Solr Nested Objects / Nested Documents and Block Join

Nested Documents

Nested Documents (also called Nested Objects) provides the ability to “nest” some documents inside of other documents in a parent/child relationship.

Why Nested Documents

One reason for using nested documents is to prevent false matches.
For example, we may have a T-Shirt with 2 SKUs, a Large Red, and a Medium Blue.

Say we tried to model this as a single document:

{
 product : "Awesome T-Shirt",
 color : [ "Red", "Blue" ],
 size : [ "L", "M" ]
}

Now if we search for color:RED AND size:M , it would incorrectly match our document!
But if we represented the SKUs as two different documents, then there would be no incorrect match.

{
 color : "Red",
 size : "L",
}
{
 color : "Blue",
 size : "M",
}

Lucene Index Representation

Lucene has a flat object model and does not really support “nesting” of documents in the index.
Lucene *does* support adding a list of documents atomically and contiguously (i.e. a virtual “block”), and this is the feature used by Solr to implement “nested objects”.

When you add a parent document with 3 children, these appear int the index contiguously as

child1, child2, child3, parent

There is no Lucene-level information that links parent and child, or distinguishes this parent/child block from the other documents in the index that come before or after.
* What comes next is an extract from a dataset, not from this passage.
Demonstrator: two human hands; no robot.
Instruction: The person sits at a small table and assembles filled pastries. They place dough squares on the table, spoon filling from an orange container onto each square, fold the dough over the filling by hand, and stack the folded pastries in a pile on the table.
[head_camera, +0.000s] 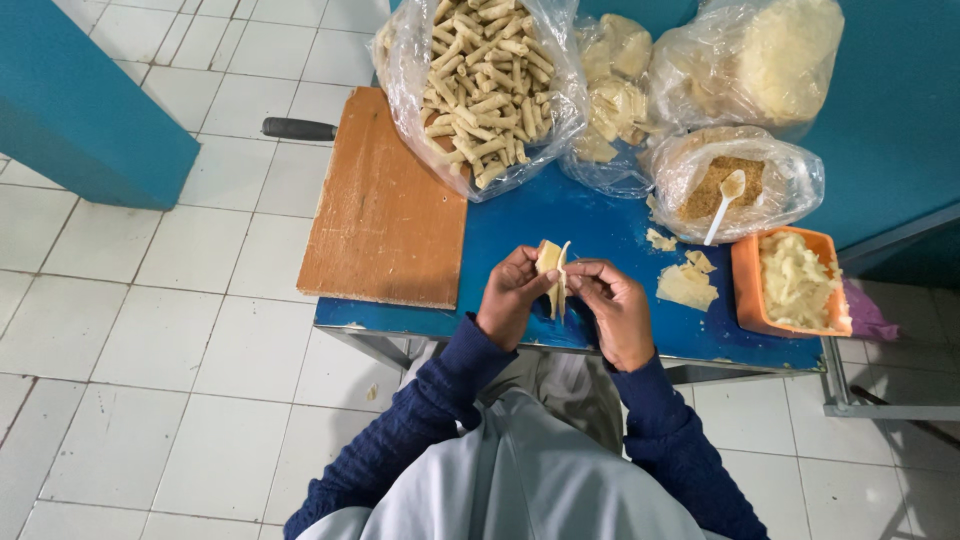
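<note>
Two hands meet over the blue table's (600, 215) near edge: left hand (510, 300) and right hand (612, 308) both pinch a pale folded wrapper (550, 272), held upright, apparently to keep its fold closed. Orange tub of filling (745, 290) sits just right, within reach; bag of finished rolls (480, 80) lies farther back.

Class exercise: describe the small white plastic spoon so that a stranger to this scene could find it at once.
Start at the blue table, then go to its right side, behind the orange tub. There an open clear bag of brown crumbs sits, and the white spoon stands in it, the only utensil among the bags.
</note>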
Successfully using parent/child relationships relies on more information being provided at query time.

Limitations

All children of a parent document must be indexed together with the parent document. One cannot update any document (parent or child) individually. The entire block needs to be re-indexed of any changes need to be made.

Schema Requirements

There are no schema requirements except that the _root_ field must exist (but that is there by default in all our schemas).
Any document can have nested child documents.

Block Join

“Block Join” refers to the set of related query technologies to efficiently map from parents to children or vice versa at query time. The locality of children and parents can be used to both speed up query operations and lower memory requirements compared to other join methods.

Indexing Nested Documents

NOTE: This example currently requires Solr 5.3 or later.

First, bring up Solr and create a collection (if you have not done so already):

$ bin/solr start            # this starts solr
$ bin/solr create -c demo   # this creates a document collection called "demo"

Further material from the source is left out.